In the revised version, we have made extensive revisions to paragraphs (particularly those new paragraphs explaining the thermodynamics) to improve the understanding for those with little knowledge of non-equilibrium thermodynamics, we have renamed section 6 to “Results” and have moved the table to this section. Finally, we have corrected the typos and grammar errors pointed out by the reviewer and will re-submit the paper as a “hypothesis” paper.

Round 2

Reviewer 4 Report

It must be admitted that the efforts of this reviewer were not successful in the goal of improving the manuscript of Mejia & Michaelian so that it can be published in some quality journal such as Entropy. Except for some cosmetic changes, the revised manuscript is identical to the previous version. The authors did not observe the usual procedure of answering all the reviewer’s comments point by point. They ignored almost all of them, and they did not use the opportunity to address and correct several glaring weaknesses of their paper.
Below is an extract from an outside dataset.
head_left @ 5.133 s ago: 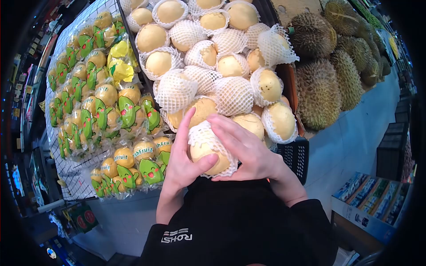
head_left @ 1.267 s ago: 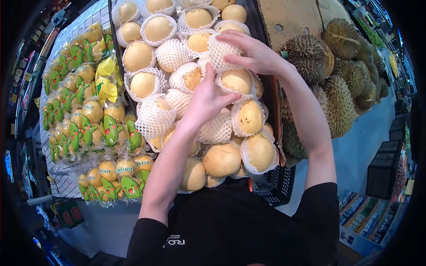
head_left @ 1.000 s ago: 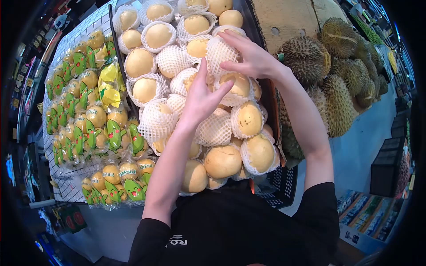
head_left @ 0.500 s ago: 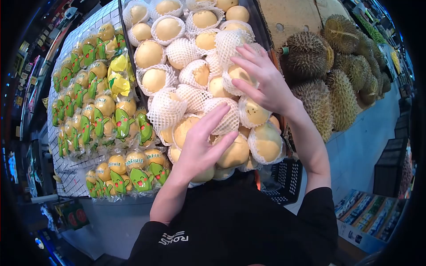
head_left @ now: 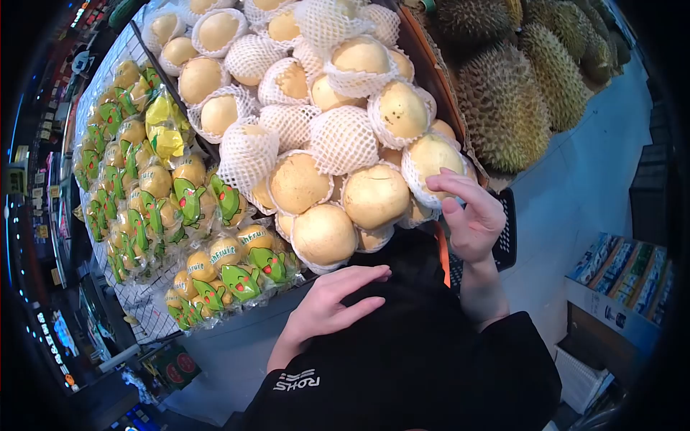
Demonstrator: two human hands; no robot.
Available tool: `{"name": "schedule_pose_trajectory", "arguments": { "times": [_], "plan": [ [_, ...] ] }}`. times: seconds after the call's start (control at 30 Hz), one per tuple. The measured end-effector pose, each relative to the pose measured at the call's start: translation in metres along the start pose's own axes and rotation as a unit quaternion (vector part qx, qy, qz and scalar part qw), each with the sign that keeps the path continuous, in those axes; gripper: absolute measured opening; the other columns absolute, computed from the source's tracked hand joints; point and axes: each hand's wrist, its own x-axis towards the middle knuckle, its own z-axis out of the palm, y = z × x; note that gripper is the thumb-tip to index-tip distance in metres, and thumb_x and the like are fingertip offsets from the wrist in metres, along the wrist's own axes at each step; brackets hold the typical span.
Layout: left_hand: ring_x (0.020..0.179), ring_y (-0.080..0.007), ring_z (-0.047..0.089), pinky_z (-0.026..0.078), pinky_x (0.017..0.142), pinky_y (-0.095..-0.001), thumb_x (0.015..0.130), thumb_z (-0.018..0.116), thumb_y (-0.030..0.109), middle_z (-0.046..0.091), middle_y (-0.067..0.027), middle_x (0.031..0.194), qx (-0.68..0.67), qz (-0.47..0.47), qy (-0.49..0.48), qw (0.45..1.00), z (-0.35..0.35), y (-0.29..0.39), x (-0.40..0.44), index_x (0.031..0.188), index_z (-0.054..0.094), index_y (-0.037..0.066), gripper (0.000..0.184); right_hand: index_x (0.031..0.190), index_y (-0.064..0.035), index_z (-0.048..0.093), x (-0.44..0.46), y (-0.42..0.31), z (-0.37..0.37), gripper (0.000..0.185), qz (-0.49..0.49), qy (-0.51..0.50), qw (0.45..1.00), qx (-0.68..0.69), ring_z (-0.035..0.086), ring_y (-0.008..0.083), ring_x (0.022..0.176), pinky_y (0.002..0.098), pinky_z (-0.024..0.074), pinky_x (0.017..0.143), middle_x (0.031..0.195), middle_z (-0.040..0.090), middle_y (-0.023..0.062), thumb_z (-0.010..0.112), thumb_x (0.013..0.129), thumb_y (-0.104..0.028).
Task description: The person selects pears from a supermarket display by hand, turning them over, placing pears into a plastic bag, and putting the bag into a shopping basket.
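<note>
l hand (head_left: 329,305) loosely spread nr front fruit (head_left: 325,235); r hand (head_left: 474,223) part-spread w/ bent fingers nr netted fruit (head_left: 433,161).

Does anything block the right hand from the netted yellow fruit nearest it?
Nothing visible does. The right hand overlaps the lower part of the netted yellow fruit in this view; whether they touch is unclear.

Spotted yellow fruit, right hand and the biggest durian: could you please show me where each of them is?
Spotted yellow fruit (head_left: 402,108): head view, on its bare skin near the dark spots.
Right hand (head_left: 474,224): head view, middle of the hand.
Biggest durian (head_left: 505,108): head view, on its spiny husk.
</note>
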Motion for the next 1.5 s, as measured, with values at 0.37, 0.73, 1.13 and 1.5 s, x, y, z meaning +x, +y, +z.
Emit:
{"name": "schedule_pose_trajectory", "arguments": {
  "times": [0.37, 0.73, 1.13, 1.5],
  "plan": [
    [0.108, -0.0265, 0.065, 0.049, 0.095, -0.0344, 0.086, 0.068, 0.008, 0.067, -0.0166, 0.116, -0.004, -0.157, -0.141, 0.978, 0.054, -0.023, 0.027, 0.132, 0.055, 0.0, 0.048, 0.082, 0.0007, 0.067, -0.112, 0.048, -0.043, 0.009, 0.26, 0.099, 0.961, 0.004, 0.057, 0.0089, 0.056, 0.0236, 0.0432, 0.052, 0.064, 0.061, 0.0038, 0.066, 0.089, -0.005],
    [0.108, -0.0296, 0.065, 0.05, 0.092, -0.0361, 0.088, 0.068, 0.016, 0.065, -0.0188, 0.117, 0.106, -0.171, -0.085, 0.976, 0.081, -0.059, -0.027, 0.133, 0.054, 0.001, 0.049, 0.115, -0.0007, 0.061, -0.303, 0.101, -0.038, 0.034, 0.451, 0.078, 0.871, -0.179, 0.063, 0.0325, 0.104, 0.0378, 0.0489, 0.088, 0.108, 0.066, 0.017, 0.058, 0.095, -0.028],
    [0.108, -0.0244, 0.065, 0.052, 0.087, -0.035, 0.09, 0.067, 0.015, 0.067, -0.0192, 0.116, 0.027, -0.221, -0.004, 0.975, 0.108, -0.101, -0.181, 0.134, 0.054, 0.002, 0.048, 0.107, -0.0068, 0.062, -0.393, 0.086, -0.018, 0.039, 0.532, 0.097, 0.833, -0.116, 0.063, 0.0183, 0.071, 0.0343, 0.0476, 0.067, 0.073, 0.063, 0.0073, 0.062, 0.093, -0.043],
    [0.103, -0.0229, 0.067, 0.051, 0.092, -0.0367, 0.094, 0.063, 0.021, 0.068, -0.0167, 0.114, 0.021, -0.248, 0.026, 0.968, 0.117, -0.134, -0.211, 0.133, 0.054, 0.003, 0.044, 0.107, -0.0029, 0.058, -0.393, 0.08, 0.022, 0.054, 0.565, 0.039, 0.817, -0.109, 0.066, 0.0331, 0.088, 0.0418, 0.0482, 0.077, 0.085, 0.066, 0.0186, 0.058, 0.09, -0.054]
  ]
}}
They renamed the section containing Table 1 as the Results section without introducing the most important of suggested corrections and explanations. This new “results” section does not provide any quantitative results. The only numbers (results) it contains are some cherry-picked reproductions of Yarus et al. results from 2009 that are utterly incomprehensible without Yarus et al. extensive explanations and descriptions.
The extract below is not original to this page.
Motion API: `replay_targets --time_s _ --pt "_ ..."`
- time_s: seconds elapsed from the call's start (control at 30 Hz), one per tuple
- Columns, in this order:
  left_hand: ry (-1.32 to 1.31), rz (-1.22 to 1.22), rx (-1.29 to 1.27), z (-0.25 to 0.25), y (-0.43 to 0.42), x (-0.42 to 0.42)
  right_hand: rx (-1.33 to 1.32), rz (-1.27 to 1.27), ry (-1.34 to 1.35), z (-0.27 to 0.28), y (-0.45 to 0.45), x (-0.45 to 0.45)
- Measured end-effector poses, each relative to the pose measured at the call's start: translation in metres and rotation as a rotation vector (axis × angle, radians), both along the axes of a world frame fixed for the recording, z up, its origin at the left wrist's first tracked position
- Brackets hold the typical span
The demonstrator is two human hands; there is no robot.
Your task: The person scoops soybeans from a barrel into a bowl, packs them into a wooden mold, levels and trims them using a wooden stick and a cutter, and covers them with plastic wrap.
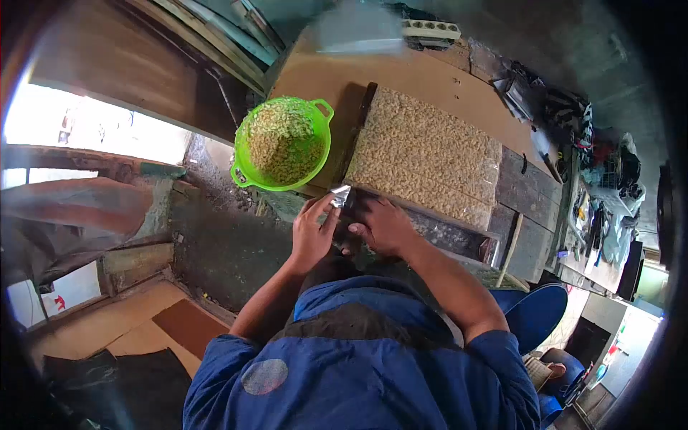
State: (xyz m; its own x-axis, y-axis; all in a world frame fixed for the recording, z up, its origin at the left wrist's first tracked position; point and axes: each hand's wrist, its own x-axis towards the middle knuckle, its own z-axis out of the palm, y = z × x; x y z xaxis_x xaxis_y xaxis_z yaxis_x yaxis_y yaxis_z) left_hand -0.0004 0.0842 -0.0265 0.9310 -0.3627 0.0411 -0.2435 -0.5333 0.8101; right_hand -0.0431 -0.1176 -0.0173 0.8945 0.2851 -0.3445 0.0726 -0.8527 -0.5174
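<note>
My left hand [313,231] is closed, its fingertips pinching a small shiny silver piece [341,195] that looks like foil or clear plastic catching light. Beside it, my right hand [387,228] lies at the near left corner of a wooden-framed tray, fingers spread and thumb apart. The tray holds a flat layer of pale beans [426,154] that seems covered by clear plastic. Left of the tray stands a bright green colander [322,147], partly filled with a heap of the same pale beans [276,136].
The tray rests on a wooden table [322,68]. A power strip [431,29] lies at its far edge. A thin stick [511,247] leans at the near right. Blue barrels [537,319] stand below right, and cluttered tools and bags [605,186] fill the right side.
</note>
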Motion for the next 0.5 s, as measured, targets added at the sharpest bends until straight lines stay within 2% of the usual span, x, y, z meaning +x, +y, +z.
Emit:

Contrary to the suggestion of this reviewer, authors are persistent in their wish to publish again and again (for the third time in the case of Figure 1) the identical ill-rendered results (with overlapping textual contents inside the figure) they already published many times.

It did not bother the authors that this and other reproduced results from previous publications have no connection whatsoever with the present-day research accomplishments from the origin-of-life research. It is possible that this paper, now presented as the hypothesis paper, would make some sense 40 to 50 years ago, but not today.

I am not sure if other reviewers and the editors noticed that authors introduced the new pseudo-scientific concept of “microscopic dissipative structures” (MDS), which exists at thermodynamic equilibrium too. Apparently, for authors, the MDS is any structure that cannot be seen without a microscope, no matter how stable it is, and no matter how close it is to the thermodynamic equilibrium with its macroscopic environment. In particular, even the most durable of all biomacromolecules, the DNA, is considered by authors to be the MDS. Do authors know that DNA survived from long-extinct Neanderthals and Denisovans well enough to decode their genomes? It can also survive outside cells, for instance, in virions and phages, by not doing anything and certainly by not dissipating any energy forms. It is an extraordinary claim that nucleic acids are MDS. Authors are not even aware of how strange this claim is, and they do not invest any effort in defending it after being notified about this fact by this reviewer. It is hard to avoid the impression that authors lack the understanding of what dissipative structure is and what it is not. There is no question that dissipative structure subject to strong external forces can produce long-lasting changes in macroscopic and microscopic entities. Still, it is plain confusing to mix up the cause and consequence. It is just one among many other confusions perpetuated by authors in the revised manuscript, none adequately addressed by authors after my first review of their paper.